At Datwyler, our people are already highly experienced, but their continued development is paramount. Therefore, we have a training program that is ongoing to ensure the tasks associated with tool building are always at the cutting-edge. In addition, the elements that comprise the process are also proprietary. To manufacture tooling for complex part geometries we use sink and wire erosion processes. The graphite electrodes for the sink erosion process, that we manufacture internally, ensure the highest accuracy of dimensions and tolerances.
This is key, as ultimately the tools we create for LSR and TPL are part of a process that is carried out without material waste. Manufacturing therefore relies on the process being optimal. It is crucial that we can guarantee that the tooling is correct to ensure a zero waste process and to meet the product tolerances required, which takes multiple steps. Usually you make a tool, manufacture a certain number of parts and then correct the tool, which can be time consuming and thus leads to delays. By having the capabilities entirely in-house, we are able to do the molding internally and also the correction of the tool, which reduces the time for correction loops significantly.

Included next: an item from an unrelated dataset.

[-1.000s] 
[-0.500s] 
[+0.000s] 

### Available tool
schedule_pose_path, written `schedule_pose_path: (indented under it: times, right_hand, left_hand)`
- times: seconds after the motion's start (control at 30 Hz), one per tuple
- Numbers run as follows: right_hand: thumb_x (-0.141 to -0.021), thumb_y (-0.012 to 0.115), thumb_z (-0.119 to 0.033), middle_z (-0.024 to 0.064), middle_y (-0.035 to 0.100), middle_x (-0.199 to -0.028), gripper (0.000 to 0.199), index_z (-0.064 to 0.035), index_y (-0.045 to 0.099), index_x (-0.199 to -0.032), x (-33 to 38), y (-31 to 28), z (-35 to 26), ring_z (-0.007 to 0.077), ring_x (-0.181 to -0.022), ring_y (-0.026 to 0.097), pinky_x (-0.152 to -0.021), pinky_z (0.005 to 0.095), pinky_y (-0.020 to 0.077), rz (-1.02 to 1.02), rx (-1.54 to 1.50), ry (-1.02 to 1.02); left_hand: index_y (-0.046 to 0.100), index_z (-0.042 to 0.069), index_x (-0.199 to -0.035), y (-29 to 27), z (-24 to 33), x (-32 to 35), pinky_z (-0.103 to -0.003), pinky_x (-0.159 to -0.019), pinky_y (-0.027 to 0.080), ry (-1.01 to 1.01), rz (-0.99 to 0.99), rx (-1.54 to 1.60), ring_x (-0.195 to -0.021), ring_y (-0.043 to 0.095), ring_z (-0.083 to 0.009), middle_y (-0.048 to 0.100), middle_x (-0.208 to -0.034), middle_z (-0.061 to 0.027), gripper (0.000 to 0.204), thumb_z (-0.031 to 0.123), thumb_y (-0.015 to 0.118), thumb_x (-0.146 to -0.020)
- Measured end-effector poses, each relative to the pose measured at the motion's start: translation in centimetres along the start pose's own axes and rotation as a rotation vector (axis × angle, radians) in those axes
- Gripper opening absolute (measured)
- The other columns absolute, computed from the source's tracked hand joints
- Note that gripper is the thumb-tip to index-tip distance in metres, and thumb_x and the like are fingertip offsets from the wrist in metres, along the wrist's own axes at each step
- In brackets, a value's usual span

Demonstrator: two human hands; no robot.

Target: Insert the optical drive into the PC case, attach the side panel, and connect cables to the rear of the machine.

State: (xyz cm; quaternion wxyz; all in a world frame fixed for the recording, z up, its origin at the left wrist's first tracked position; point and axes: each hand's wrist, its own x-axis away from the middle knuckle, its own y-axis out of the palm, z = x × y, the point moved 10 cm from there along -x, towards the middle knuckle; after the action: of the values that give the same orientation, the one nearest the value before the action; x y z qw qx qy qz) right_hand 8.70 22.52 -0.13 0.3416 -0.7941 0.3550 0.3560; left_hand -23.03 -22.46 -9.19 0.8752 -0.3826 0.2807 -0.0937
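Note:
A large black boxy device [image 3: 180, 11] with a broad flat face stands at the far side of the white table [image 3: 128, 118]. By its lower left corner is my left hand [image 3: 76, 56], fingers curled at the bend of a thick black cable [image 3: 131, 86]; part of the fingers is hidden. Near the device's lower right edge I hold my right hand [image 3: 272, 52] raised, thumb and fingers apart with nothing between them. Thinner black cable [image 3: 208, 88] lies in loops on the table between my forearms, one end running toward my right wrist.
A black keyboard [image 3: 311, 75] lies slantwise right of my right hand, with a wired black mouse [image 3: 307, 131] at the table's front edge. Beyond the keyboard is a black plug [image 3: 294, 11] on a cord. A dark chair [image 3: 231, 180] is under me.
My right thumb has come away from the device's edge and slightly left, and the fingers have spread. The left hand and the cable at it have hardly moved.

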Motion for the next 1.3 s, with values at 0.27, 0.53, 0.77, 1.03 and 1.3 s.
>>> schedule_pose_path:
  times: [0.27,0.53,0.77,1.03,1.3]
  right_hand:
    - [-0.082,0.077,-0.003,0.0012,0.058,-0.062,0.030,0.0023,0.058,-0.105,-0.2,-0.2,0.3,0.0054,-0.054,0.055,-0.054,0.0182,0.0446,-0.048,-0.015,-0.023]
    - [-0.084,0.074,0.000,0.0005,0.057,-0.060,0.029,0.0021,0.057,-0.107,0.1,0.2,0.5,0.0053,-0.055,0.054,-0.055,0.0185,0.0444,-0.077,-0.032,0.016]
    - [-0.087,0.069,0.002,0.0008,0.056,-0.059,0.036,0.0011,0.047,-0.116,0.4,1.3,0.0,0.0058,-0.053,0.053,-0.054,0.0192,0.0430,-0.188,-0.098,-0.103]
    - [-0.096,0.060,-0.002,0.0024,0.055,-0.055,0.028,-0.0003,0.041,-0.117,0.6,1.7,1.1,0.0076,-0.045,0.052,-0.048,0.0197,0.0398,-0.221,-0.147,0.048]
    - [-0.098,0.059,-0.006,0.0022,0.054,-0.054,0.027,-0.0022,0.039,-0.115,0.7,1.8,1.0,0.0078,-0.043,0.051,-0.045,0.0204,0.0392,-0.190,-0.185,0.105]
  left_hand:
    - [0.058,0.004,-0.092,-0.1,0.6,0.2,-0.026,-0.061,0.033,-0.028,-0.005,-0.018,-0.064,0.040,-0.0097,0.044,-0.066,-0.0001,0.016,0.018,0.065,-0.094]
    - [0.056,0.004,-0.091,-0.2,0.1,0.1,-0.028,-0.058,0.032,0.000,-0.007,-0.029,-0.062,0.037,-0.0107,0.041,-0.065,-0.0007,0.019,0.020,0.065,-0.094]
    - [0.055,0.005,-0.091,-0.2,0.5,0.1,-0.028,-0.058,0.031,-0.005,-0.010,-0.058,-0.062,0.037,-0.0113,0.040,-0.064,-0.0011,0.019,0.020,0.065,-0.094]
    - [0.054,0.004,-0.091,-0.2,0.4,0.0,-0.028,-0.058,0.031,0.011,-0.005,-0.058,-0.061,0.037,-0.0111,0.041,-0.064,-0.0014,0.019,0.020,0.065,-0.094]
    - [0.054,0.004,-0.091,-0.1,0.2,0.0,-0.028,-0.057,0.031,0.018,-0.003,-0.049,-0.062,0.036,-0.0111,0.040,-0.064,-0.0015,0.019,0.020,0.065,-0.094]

The fewer adjustments required the better, as the process is then faster. That is where experience is vital, especially for new parts, where you run the tool on the machine for the first time. It is key to use the correct settings and to analyze the results in order to make the necessary changes and to achieve the desired end results. For this we use the first-of-tool (FOT) parts process, making the tool slightly smaller in the first instance and then recorrecting the mold by removing material to ensure the optimal size. In addition, we are able to take full advantage of our in-house simulation capabilities, using mold flow technology to simulate the material’s behavior during the injection molding process to help achieve the most accurate first design. It is not possible to make a tool to exact tolerances without a first trial, but we can get close through these simulations in order to further reduce correction loops.